:: Work task ::
Transcribe all records verbatim.

──────── Data for this task

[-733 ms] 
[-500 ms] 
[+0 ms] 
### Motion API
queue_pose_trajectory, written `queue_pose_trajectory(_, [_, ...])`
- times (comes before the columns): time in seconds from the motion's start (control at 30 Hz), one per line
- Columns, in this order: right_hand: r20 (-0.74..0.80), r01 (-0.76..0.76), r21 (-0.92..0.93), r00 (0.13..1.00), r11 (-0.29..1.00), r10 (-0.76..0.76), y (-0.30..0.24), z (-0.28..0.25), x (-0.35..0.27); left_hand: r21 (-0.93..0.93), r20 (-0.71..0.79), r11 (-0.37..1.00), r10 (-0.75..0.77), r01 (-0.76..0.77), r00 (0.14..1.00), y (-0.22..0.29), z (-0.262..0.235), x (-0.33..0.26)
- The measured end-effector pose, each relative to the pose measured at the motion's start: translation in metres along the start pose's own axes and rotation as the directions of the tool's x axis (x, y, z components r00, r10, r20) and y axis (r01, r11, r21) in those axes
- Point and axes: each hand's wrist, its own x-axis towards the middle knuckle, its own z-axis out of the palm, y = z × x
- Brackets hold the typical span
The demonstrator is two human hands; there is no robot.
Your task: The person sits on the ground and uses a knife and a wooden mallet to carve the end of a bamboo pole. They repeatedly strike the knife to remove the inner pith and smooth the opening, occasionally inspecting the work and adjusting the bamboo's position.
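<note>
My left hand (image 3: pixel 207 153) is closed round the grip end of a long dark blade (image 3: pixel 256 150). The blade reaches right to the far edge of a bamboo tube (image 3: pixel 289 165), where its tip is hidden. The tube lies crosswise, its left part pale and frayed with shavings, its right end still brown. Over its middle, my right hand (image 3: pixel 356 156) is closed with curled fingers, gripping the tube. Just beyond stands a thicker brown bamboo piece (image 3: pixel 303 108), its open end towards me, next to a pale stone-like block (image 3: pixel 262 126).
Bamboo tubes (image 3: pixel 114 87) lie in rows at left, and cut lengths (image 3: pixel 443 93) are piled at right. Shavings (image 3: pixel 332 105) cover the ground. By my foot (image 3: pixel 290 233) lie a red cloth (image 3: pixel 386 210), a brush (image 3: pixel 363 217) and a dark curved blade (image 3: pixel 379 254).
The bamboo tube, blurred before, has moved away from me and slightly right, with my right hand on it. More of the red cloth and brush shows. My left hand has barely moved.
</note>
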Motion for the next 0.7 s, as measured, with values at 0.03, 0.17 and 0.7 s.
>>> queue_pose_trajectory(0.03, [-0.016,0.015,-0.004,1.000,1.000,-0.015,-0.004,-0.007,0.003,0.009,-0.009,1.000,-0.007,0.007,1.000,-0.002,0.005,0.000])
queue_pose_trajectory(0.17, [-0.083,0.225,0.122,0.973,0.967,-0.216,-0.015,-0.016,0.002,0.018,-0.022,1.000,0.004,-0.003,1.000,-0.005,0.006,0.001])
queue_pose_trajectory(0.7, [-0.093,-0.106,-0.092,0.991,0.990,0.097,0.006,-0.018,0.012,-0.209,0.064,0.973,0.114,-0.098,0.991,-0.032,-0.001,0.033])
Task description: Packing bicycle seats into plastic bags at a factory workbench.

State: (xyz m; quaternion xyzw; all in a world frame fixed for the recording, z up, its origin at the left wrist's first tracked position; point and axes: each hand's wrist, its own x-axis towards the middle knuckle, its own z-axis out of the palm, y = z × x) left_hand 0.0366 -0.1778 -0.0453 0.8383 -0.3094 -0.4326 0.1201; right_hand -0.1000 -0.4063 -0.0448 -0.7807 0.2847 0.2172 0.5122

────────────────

:: Answer ::
[-733 ms] 
[-500 ms] 
[+0 ms] 
### Motion API
queue_pose_trajectory, written `queue_pose_trajectory(_, [_, ...])`
- times (comes before the columns): time in seconds from the motion's start (control at 30 Hz), one per line
- Columns, in this order: right_hand: r20 (-0.74..0.80), r01 (-0.76..0.76), r21 (-0.92..0.93), r00 (0.13..1.00), r11 (-0.29..1.00), r10 (-0.76..0.76), y (-0.30..0.24), z (-0.28..0.25), x (-0.35..0.27); left_hand: r21 (-0.93..0.93), r20 (-0.71..0.79), r11 (-0.37..1.00), r10 (-0.75..0.77), r01 (-0.76..0.77), r00 (0.14..1.00), y (-0.22..0.29), z (-0.262..0.235), x (-0.33..0.26)
- The measured end-effector pose, each relative to the pose measured at the motion's start: translation in metres along the start pose's own axes and rotation as the directions of the tool's x axis (x, y, z components r00, r10, r20) and y axis (r01, r11, r21) in those axes
- Point and axes: each hand's wrist, its own x-axis towards the middle knuckle, its own z-axis out of the palm, y = z × x
- Brackets hold the typical span
The demonstrator is two human hands; there is no robot.
Your task: The person sits on the ground and uses a knife and a wooden mallet to carve the end of a bamboo pole. They repeatedly strike the knife to remove the inner pith and smooth the opening, occasionally inspecting the work and adjusting the bamboo's position.
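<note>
My left hand (image 3: pixel 207 153) is closed round the grip end of a long dark blade (image 3: pixel 256 150). The blade reaches right to the far edge of a bamboo tube (image 3: pixel 289 165), where its tip is hidden. The tube lies crosswise, its left part pale and frayed with shavings, its right end still brown. Over its middle, my right hand (image 3: pixel 356 156) is closed with curled fingers, gripping the tube. Just beyond stands a thicker brown bamboo piece (image 3: pixel 303 108), its open end towards me, next to a pale stone-like block (image 3: pixel 262 126).
Bamboo tubes (image 3: pixel 114 87) lie in rows at left, and cut lengths (image 3: pixel 443 93) are piled at right. Shavings (image 3: pixel 332 105) cover the ground. By my foot (image 3: pixel 290 233) lie a red cloth (image 3: pixel 386 210), a brush (image 3: pixel 363 217) and a dark curved blade (image 3: pixel 379 254).
The bamboo tube, blurred before, has moved away from me and slightly right, with my right hand on it. More of the red cloth and brush shows. My left hand has barely moved.
</note>
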Motion for the next 0.7 s, as measured, with values at 0.03, 0.17 and 0.7 s.
>>> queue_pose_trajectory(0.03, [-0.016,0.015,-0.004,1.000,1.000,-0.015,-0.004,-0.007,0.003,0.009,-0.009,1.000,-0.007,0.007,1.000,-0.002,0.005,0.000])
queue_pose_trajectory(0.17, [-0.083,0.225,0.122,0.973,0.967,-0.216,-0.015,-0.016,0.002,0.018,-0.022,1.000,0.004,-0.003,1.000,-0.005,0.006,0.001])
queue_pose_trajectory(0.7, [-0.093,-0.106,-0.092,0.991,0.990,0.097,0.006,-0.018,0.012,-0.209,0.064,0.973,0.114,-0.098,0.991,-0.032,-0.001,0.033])
Task description: Packing bicycle seats into plastic bags at a factory workbench.

State: (xyz m; quaternion xyzw; all in a world frame fixed for the recording, z up, its origin at the left wrist's first tracked position; point and axes: each hand's wrist, its own x-axis towards the middle knuckle, its own z-axis out of the palm, y = z × x) left_hand 0.0366 -0.1778 -0.0453 0.8383 -0.3094 -0.4326 0.1201; right_hand -0.1000 -0.4063 -0.0448 -0.7807 0.2847 0.2172 0.5122

The output for this exercise is complete.